[Data under study]
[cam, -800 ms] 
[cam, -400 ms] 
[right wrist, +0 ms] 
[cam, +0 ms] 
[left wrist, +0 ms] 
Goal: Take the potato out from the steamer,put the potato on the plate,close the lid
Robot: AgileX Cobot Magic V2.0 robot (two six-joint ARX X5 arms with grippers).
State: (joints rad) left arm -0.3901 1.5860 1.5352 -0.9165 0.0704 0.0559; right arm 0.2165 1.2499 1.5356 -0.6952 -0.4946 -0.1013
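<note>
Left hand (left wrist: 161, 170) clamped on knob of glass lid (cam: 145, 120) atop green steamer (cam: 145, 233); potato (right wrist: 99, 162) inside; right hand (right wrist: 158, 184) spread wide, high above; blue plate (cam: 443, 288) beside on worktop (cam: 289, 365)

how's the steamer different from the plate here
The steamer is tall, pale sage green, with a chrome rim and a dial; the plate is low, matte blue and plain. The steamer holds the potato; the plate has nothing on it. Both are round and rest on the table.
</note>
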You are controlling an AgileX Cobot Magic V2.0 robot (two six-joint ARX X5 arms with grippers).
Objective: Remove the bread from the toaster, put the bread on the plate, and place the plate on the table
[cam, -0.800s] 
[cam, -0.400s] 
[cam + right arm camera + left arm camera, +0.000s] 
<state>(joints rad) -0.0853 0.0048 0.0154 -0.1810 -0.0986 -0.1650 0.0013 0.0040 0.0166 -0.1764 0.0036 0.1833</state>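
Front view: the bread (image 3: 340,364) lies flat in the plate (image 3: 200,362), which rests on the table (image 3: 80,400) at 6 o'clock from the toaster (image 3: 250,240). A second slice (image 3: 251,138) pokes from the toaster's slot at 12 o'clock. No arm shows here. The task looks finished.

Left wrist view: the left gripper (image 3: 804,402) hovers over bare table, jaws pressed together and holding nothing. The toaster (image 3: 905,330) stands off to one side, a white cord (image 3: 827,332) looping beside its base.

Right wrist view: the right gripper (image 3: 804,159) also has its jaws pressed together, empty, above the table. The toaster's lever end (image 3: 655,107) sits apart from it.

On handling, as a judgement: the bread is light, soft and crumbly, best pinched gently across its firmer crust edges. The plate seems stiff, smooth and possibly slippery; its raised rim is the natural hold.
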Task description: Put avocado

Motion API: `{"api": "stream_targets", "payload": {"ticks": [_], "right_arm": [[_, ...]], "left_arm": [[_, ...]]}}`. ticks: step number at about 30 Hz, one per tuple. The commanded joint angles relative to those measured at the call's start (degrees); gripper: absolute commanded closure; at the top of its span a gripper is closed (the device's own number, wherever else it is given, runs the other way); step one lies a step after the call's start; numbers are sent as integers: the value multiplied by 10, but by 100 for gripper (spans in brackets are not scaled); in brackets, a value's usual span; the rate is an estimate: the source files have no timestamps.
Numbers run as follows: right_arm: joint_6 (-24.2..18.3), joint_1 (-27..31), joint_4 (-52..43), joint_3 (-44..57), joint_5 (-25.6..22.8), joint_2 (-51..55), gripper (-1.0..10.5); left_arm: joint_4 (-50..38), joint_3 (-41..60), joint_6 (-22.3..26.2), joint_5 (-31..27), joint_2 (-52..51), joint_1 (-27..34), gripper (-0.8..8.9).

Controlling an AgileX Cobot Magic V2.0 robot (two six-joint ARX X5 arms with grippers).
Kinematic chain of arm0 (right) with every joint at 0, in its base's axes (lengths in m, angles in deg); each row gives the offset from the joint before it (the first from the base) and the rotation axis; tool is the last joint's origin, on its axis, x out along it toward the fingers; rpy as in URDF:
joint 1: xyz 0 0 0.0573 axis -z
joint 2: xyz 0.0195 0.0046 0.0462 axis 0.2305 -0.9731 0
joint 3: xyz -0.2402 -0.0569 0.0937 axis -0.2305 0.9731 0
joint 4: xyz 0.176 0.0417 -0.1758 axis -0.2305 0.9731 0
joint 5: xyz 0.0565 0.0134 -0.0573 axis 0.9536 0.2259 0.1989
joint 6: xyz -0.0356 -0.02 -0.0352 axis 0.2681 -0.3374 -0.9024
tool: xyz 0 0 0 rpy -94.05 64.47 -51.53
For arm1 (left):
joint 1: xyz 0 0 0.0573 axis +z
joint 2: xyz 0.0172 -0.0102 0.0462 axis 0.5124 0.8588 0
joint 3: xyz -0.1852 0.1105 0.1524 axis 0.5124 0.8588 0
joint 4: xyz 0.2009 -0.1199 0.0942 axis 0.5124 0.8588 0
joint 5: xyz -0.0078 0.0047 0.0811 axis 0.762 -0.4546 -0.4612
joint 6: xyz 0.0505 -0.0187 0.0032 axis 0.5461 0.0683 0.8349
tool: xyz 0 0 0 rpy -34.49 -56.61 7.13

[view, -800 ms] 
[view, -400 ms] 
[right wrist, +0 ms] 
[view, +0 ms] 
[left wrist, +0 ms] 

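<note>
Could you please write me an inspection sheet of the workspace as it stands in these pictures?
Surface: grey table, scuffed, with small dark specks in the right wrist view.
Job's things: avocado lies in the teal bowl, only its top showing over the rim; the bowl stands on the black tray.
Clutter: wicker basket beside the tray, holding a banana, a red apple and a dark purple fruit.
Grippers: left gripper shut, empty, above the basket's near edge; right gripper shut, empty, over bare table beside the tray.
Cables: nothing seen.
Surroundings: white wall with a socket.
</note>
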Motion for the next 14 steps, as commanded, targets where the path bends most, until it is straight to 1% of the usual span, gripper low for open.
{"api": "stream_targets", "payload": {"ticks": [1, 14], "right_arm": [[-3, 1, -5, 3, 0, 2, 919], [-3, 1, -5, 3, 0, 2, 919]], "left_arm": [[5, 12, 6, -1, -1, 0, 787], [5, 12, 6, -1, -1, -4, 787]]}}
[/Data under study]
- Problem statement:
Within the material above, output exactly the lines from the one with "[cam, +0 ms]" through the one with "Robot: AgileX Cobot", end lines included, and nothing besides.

- Answer section:
[cam, +0 ms] 
[left wrist, +0 ms] 
Goal: Take the potato out from the steamer,put the potato on the plate,close the lid
Robot: AgileX Cobot Magic V2.0 robot (two six-joint ARX X5 arms with grippers).

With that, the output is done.